Postby blu » 01 Nov 2010

Setting aside for a moment that most people believe that the first part of the film is Diane's dream, and that as a consequence we can sweep aside any logical incongruities, what do people feel is the connection between Mr. Roque and the Castigliane bros? And by extension maybe Joe Messing and his chum Ed?

Seems to me that most people tend to connect Roque and the bros. as working towards similar aims. On the Mr. Roque page on the site, we have the following quote:

Mr Roque, the Castigliane Brothers, and their agent The Cowboy are the power brokers who own the film that Adam is making. Roque is the top man, working entirely behind the scenes, exerting his power through the Castiglianes and others by insisting on having the girl he wants in the lead role. It is important to note that he has absolutely no cultural or creative interest in the film at all, but is simply exerting his power for the sake of it.
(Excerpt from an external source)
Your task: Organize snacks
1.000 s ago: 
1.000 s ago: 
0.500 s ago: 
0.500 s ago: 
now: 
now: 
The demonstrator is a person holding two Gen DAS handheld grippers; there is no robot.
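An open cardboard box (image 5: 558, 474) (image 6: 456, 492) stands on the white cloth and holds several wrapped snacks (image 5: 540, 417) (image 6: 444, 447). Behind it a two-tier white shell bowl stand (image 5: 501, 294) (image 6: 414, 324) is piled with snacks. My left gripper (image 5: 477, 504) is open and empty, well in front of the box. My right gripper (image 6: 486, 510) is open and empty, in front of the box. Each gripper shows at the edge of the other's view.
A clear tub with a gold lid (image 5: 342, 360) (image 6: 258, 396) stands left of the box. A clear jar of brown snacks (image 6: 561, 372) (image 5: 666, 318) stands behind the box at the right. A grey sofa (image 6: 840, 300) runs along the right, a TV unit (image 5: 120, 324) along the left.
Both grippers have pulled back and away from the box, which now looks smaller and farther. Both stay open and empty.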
He doesn't even know the name of the girl he is forcing on Adam Kesher and has to be told.

So I suppose that the untold story here is that Mr. Roque and the Castiglianes were trying to get the 'Rita' character out of the picture (presuming she is Kesher's choice) and force his hand to cast Blonde Camllla Rhodes in TSNS. Remember he is "recasting the lead actress anyway". Perhaps Adam has casting decisions etc written into his contract and for that reason they couldn't just force him to ditch Rita and hire Blonde Camilla for the part, so they try to get rid of her.

But that doesn't quite make sense, because although you could say that Adam is strong-armed into casting Blonde Camilla, equally why don't they strong-arm him into firing Rita too? Why would they have to remove her in the more permanent sense?
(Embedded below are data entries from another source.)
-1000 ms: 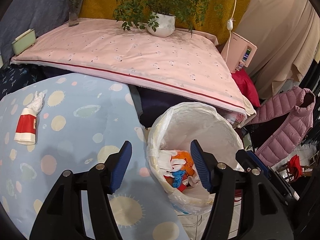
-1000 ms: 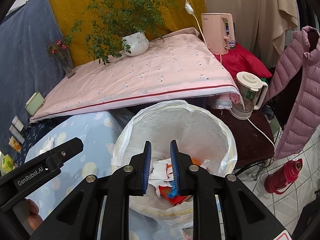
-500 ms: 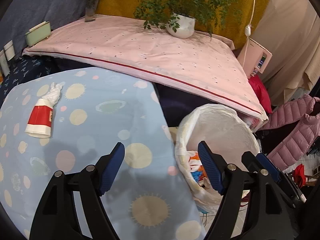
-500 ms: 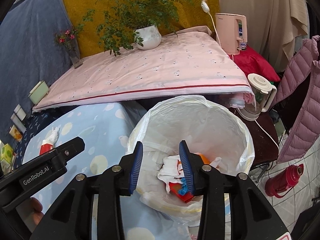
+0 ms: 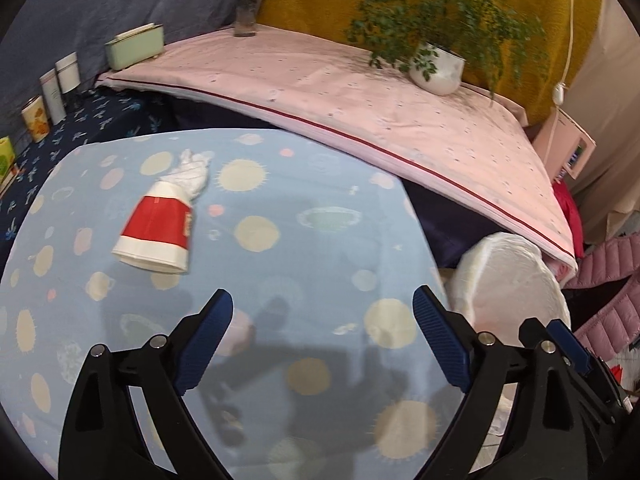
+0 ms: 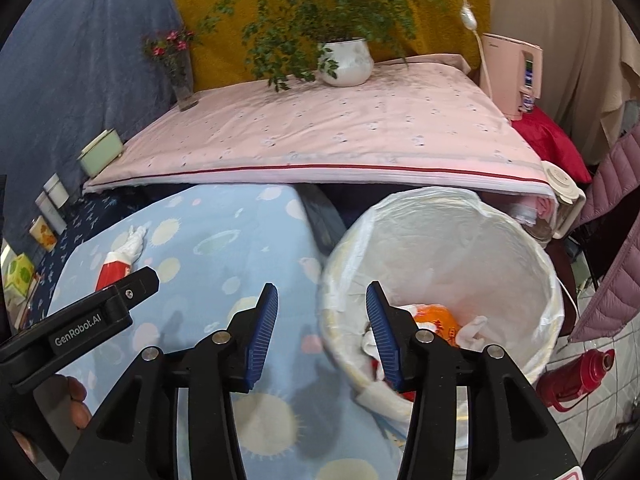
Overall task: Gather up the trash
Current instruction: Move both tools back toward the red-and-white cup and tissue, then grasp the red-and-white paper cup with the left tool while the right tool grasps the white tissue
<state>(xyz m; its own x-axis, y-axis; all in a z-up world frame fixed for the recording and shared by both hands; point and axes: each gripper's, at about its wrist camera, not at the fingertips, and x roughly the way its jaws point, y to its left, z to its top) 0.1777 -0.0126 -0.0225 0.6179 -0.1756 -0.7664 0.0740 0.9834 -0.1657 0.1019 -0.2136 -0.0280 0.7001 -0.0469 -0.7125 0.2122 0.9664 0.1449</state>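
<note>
Red-and-white crumpled paper cup (image 5: 154, 230) lies ahead-left of my empty, opening left tongs (image 5: 322, 336); my right tongs (image 6: 322, 330) are opening, also empty.

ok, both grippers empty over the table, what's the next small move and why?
Probably ease the left gripper forward toward the red-and-white paper cup with its tissue. Its jaws are opening with nothing between them, and that looks like the only trash left on the blue cloth.

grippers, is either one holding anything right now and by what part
Nothing is held. The left gripper and the right gripper are both opening with nothing between their jaws; the paper cup lies untouched on the blue cloth.
</note>
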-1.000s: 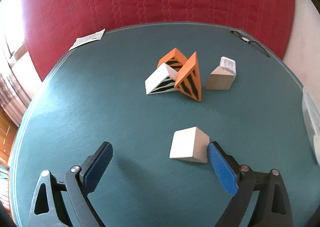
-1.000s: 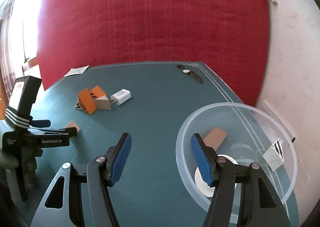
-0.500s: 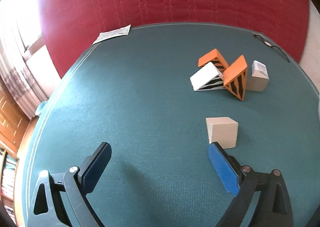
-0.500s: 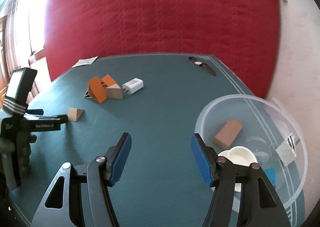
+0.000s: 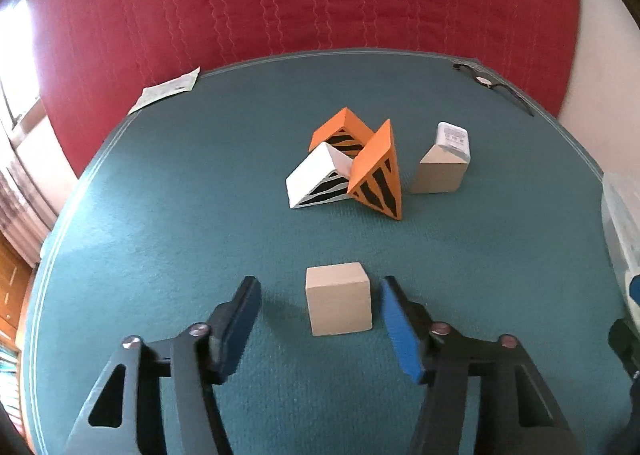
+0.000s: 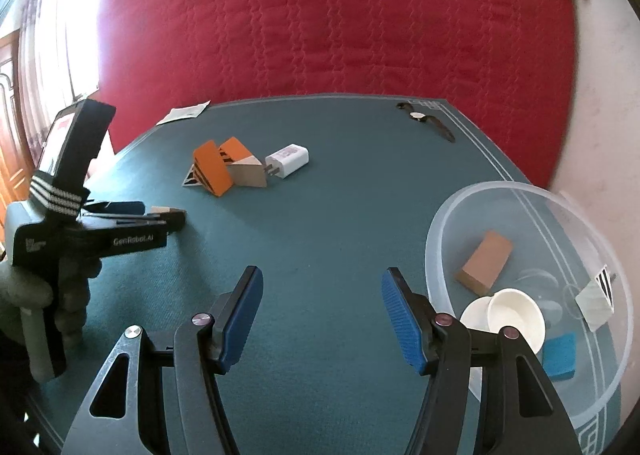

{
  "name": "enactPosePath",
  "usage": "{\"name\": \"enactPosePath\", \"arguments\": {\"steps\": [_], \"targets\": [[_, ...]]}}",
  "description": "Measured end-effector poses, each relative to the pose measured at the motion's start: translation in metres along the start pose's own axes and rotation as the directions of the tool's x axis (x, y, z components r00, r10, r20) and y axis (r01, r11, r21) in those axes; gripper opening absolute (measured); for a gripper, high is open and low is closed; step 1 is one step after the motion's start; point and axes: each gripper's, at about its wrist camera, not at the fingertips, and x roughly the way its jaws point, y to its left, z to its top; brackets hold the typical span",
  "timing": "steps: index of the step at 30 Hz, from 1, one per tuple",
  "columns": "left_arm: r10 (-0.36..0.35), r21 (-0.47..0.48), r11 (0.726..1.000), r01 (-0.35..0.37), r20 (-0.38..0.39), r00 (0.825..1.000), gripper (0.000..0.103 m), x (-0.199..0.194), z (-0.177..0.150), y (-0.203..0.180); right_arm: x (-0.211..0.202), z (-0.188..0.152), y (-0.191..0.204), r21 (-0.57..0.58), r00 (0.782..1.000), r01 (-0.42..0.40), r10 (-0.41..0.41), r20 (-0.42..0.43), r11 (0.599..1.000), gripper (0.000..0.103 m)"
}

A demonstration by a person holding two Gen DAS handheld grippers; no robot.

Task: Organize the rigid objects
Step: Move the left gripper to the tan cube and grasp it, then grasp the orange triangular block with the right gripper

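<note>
- Left tool (image 5: pixel 320 319) hangs wide open around the plain wooden block (image 5: pixel 339 299) on the green desk (image 5: pixel 160 239), pads not touching it.
- Looks like the pick-up step: next it should squeeze, lift, and carry the block toward the clear bowl (image 6: pixel 452 215).
- Right tool (image 6: pixel 322 315) is open and empty beside the bowl.
- In the right view, the left tool largely hides the block.

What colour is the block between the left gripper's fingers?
Plain beige wood block, unpatterned; clearest in the left wrist view.
</note>
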Motion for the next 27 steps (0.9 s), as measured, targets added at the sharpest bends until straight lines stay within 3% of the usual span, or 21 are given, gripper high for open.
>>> {"name": "enactPosePath", "arguments": {"steps": [5,12,18,27], "targets": [[-0.076,0.017,0.997,0.076,-0.003,0.997,0.032,-0.002,-0.002,0.000,0.007,0.001,0.003,0.013,0.999,-0.033,0.034,-0.025,0.999,0.063],[-0.136,0.010,0.991,0.136,0.022,0.990,0.032,-0.009,-0.005,0.005,0.028,0.012,0.012,0.042,0.989,-0.115,0.118,-0.083,0.992,0.063],[-0.051,-0.023,0.998,0.054,0.086,0.995,0.032,-0.019,-0.005,0.021,0.053,0.027,0.023,0.069,0.973,-0.177,0.185,-0.137,0.982,0.063],[-0.016,-0.073,0.997,0.022,0.081,0.997,0.032,-0.012,-0.007,0.037,0.072,0.055,0.038,0.088,0.969,-0.196,0.207,-0.136,0.977,0.063]]}}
Doesn't quite add up for me. :hmm:

What I think is more feasible is that we have the studio director/mogul (Mr. Roque) who above everything else wants to keep his hotshot young director on the film, and the Castiglianes who above all else are keen to give their young blonde the part in the film that they are maybe helping to finance.
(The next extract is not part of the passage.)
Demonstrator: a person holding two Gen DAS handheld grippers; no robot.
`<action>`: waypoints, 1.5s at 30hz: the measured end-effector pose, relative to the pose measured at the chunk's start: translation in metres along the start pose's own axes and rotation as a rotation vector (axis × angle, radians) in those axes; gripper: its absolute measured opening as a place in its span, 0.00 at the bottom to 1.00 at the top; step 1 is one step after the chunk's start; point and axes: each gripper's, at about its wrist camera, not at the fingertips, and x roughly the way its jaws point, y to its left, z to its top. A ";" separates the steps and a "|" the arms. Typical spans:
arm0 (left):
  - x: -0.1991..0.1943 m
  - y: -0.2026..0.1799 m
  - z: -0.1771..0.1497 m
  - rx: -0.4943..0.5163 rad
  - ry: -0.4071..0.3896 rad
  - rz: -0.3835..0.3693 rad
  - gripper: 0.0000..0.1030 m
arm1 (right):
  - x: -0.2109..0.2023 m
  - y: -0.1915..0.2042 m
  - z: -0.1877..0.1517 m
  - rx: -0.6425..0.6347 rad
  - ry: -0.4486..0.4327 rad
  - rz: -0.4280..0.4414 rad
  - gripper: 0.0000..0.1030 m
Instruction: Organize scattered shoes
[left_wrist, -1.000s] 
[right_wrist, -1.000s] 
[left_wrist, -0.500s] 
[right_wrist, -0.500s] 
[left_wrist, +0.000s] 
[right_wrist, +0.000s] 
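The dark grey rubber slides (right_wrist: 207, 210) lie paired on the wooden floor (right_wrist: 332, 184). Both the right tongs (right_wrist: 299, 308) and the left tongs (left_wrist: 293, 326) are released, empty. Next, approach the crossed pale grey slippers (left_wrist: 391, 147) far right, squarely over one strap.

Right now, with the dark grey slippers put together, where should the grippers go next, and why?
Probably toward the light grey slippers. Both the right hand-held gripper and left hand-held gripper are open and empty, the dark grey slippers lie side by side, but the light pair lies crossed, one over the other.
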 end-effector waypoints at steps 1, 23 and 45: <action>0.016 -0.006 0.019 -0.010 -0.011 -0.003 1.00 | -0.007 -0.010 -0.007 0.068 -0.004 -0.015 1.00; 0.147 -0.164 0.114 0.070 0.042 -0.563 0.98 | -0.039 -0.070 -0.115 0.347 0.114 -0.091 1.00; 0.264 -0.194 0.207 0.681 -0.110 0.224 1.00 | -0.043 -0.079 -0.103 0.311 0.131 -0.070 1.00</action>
In this reading we would have the two parties somewhat working against each other with the brothers happy to remove Adam from the film to get their girl cast, and Mr. Roque prepared to play the waiting game and shut down production and hope that Adam comes to his senses and agree to cast the girl rather than losing him entirely from the film.

This seems to make more sense to me.

And then what consequences does that have for the roles of Joe, Ed, and of course our friend The Cowboy? Is The Cowboy working for Roque, or the brothers? And if we connect Ed to the Castiglianes through the Italy connection of the Spaghetti and Meatballs poster in his office, does that mean Joe is doing the bidding of Mr. Roque (trying to find Rita to bring her back into the picture) and that the black book has something that will help him to do that?

Interested in thoughts on how these relationships and connections work in your mind.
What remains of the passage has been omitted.